But Mattos wasn’t allowing it. He and Johnson finished a good Hilltoppers team off and only Stevens remained. The same Stevens team that beat them in the season opener and led by the O’Brien brothers Zach & Nick who aren’t surprised Justin McIsaac wants to manage their wrestling careers they’re annoyed they haven’t been signed already.
Stevens had the players (Parker Smith & Noah Spaulding among them) and the attitude to beat Kearsarge and for three quarters they did. Tommy Johnson though wasn’t going to let them. He buried jumper after jumper and drive after drive. Mattos, swarmed by multiple defenders all week, made every play and Nate Camp helped lead his team to the first basketball championship in a much decorated history that included great players like Tommy Brayshaw and Steve Lavolpicelo.
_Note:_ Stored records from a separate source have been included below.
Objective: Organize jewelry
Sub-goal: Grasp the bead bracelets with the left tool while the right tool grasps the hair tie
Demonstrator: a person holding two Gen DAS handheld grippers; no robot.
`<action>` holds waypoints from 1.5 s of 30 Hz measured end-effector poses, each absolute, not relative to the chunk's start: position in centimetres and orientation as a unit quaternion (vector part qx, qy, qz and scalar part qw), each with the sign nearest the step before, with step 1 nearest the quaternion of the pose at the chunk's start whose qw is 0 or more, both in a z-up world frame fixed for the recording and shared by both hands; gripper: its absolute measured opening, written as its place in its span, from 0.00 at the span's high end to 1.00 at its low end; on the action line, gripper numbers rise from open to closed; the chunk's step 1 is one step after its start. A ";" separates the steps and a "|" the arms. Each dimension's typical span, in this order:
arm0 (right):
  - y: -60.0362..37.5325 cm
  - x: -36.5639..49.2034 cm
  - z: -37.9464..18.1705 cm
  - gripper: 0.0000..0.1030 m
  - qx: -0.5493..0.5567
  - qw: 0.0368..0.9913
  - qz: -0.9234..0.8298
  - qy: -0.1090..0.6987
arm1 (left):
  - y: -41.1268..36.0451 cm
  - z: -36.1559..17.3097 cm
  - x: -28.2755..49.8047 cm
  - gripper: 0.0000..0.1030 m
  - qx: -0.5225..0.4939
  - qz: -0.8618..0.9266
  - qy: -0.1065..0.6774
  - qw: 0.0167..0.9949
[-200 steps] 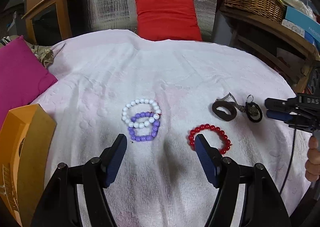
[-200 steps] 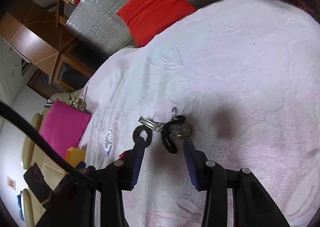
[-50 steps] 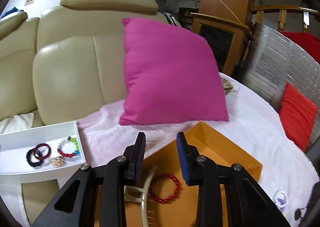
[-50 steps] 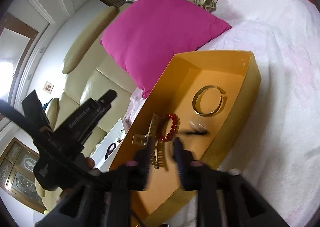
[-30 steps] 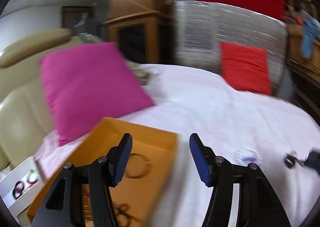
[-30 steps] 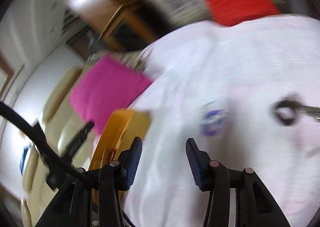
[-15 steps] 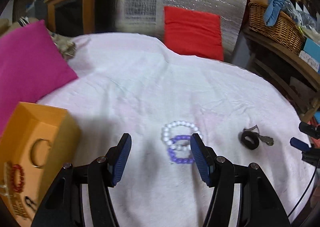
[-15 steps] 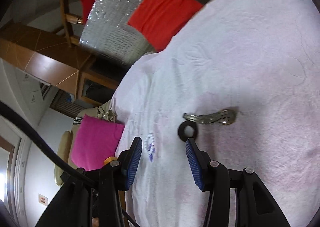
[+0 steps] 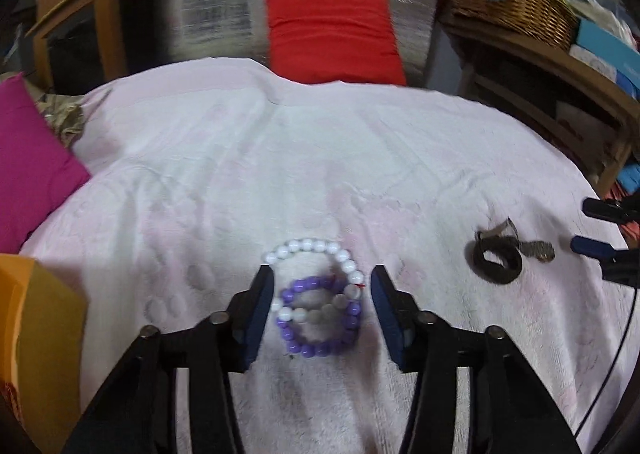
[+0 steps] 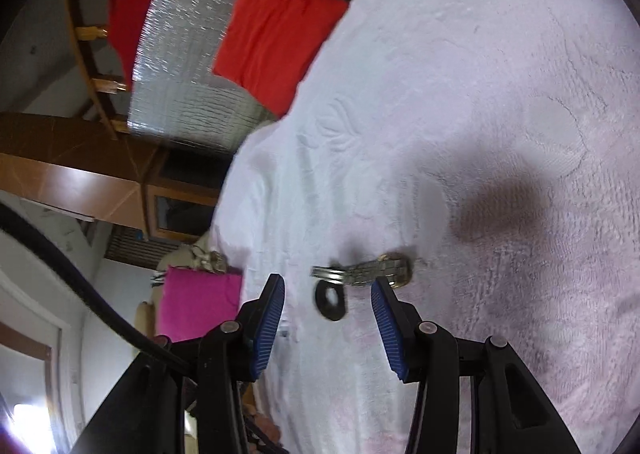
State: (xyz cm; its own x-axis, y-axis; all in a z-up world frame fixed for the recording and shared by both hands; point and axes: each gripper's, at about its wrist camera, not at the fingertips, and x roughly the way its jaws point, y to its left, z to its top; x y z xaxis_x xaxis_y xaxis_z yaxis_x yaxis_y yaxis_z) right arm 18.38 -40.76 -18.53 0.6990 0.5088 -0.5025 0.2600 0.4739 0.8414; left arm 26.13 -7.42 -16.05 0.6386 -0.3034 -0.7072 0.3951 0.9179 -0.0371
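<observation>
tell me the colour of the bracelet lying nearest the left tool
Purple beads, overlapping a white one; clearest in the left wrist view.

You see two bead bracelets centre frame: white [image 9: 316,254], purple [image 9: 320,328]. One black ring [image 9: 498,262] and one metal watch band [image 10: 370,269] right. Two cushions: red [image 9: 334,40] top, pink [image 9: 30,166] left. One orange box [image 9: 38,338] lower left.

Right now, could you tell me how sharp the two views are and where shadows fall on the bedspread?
Left wrist view: slight motion blur, softest on the overlapping white and purple bead bracelets between the open left claw; a grey shadow lies below them. Right wrist view: the silver metal watch band is smeared, and a dark shadow blotch falls on the pale pink bedspread.
</observation>
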 end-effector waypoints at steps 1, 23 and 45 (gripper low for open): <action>-40.8 18.6 -18.7 0.53 0.503 0.771 0.074 0.383 | -7.7 -16.3 26.3 0.56 0.064 -0.200 0.384 0.899; -35.5 23.9 -16.9 0.53 0.372 0.833 0.109 0.394 | -5.4 -16.8 27.6 0.91 0.000 -0.255 0.436 0.863; -33.2 25.6 -17.3 0.99 0.222 0.874 0.067 0.428 | -1.4 -13.7 27.3 0.91 -0.081 -0.265 0.403 0.872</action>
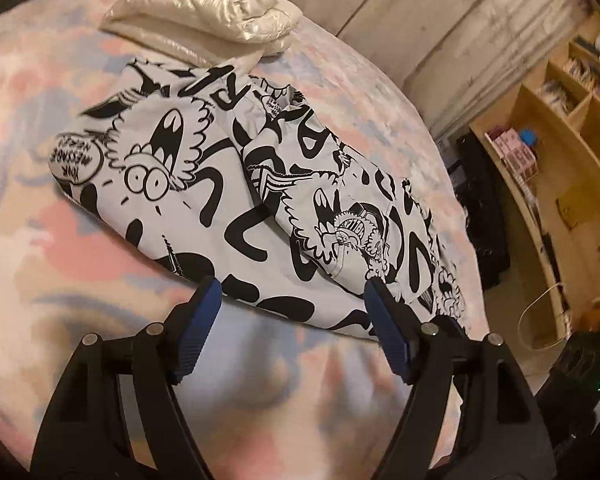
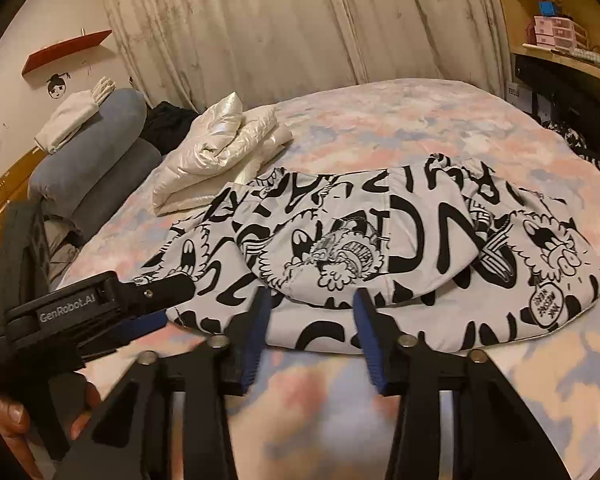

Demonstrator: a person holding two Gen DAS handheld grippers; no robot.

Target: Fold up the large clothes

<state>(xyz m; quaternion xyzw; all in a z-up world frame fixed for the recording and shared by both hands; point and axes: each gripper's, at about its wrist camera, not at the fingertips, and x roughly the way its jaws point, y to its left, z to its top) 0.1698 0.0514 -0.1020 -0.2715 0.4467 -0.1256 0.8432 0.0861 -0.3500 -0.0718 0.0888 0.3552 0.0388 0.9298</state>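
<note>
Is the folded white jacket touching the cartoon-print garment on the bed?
Touching. In the left wrist view the white jacket has its lower edge against the print garment's top edge, with no bedspread between them.

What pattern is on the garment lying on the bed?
Black cartoon doodles on white garment; clearest in right wrist view.

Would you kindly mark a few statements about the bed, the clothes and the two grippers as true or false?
1. The printed garment lies on the bed. True.
2. The right gripper clamps the garment. False: its jaws stand apart, with nothing between them.
3. A white padded jacket lies folded beyond the printed garment. True.
4. The left gripper holds a pillow. False: it is open and holds nothing.
5. The bed cover is plain black. False: it is pastel pink and blue.
</note>
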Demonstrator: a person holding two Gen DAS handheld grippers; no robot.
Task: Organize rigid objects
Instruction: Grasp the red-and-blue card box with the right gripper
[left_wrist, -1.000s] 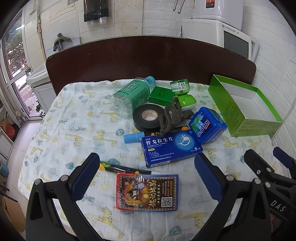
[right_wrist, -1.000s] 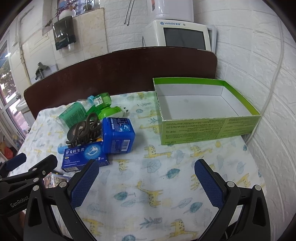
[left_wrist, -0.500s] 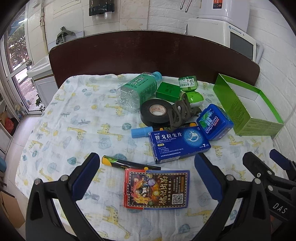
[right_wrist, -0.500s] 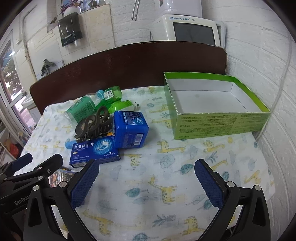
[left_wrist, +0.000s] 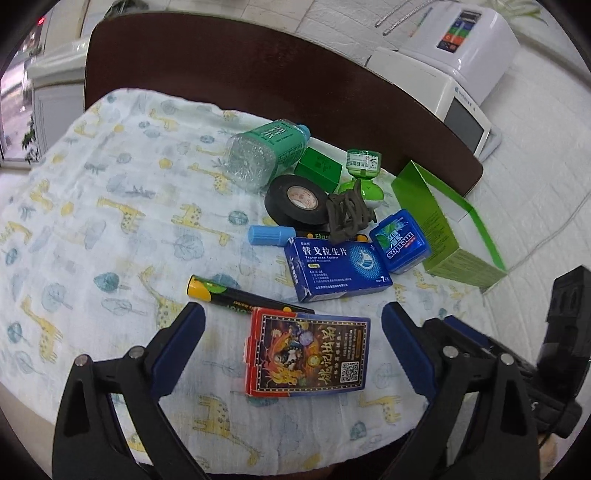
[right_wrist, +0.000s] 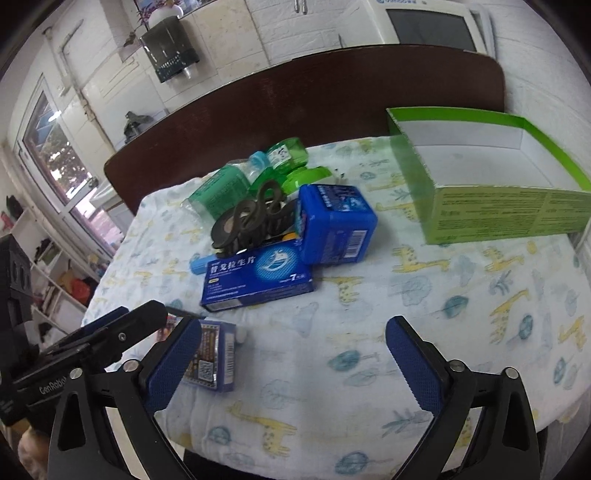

Next for a team that returns 11 of their 12 players comes the encore…..but in what division?
When the final buzzer sounded on Lebanon’s 59-42 championship game win over Coe-Brown KJ Matte didn’t fling the basketball to the top of the rafters, he simply placed it on the ground. KJ shared a hug and a kiss on the cheek from his dad Kieth Matte because they both recognized a long run was over. It’s neither easy to coach to your son or be coached by your dad but this seemed like two people who had pulled it off.
It is a very short list of kids who can say they advanced to at least the Final four in all four seasons of their high school career but for this Lebanon team it had come down to winning their last game.
Three straight losses to Portsmouth (twice in the semifinals and last season in the title game) had made a senior season for KJ, Ryan Milliken and Graham Chickering more about unfinished business than a dynasty.
So when it ended Lebanon smiled for the cameras and they hugged as ‘The voice of God’ (as McIsaac calls him) Sherm Chester called out their names one by one. For a team that probably felt judged for the rare losses more than the mountain of wins though it was only in the locker room, alone, save for Pete Tarrier & Jen Chick-Ruth, when they finally seemed to exhale.
The kids did their goofy dance and mugged for the video camera but more than that they finally let loose and seemed to catch up to what they had just accomplished. A 42-2 record over two years, with KJ Matte missing most of the 2017 season with a foot injury.
Lebanon is one of the smallest school’s enrollment wise in Division II, so their dominance speaks volumes.
After three tough shooting performances at UNH over two years KJ found himself with the ball in his hands in the second half on the left wing 22 feet from the basket. He went up in rhythm, just as he had so many times before, and this time drilled the three to extend an already double digit lead over a very good Coe-Brown team.
KJ never took another shot in the game. Put the ball on the floor after in ended and walked away. Hitting his last shot and winning his last game.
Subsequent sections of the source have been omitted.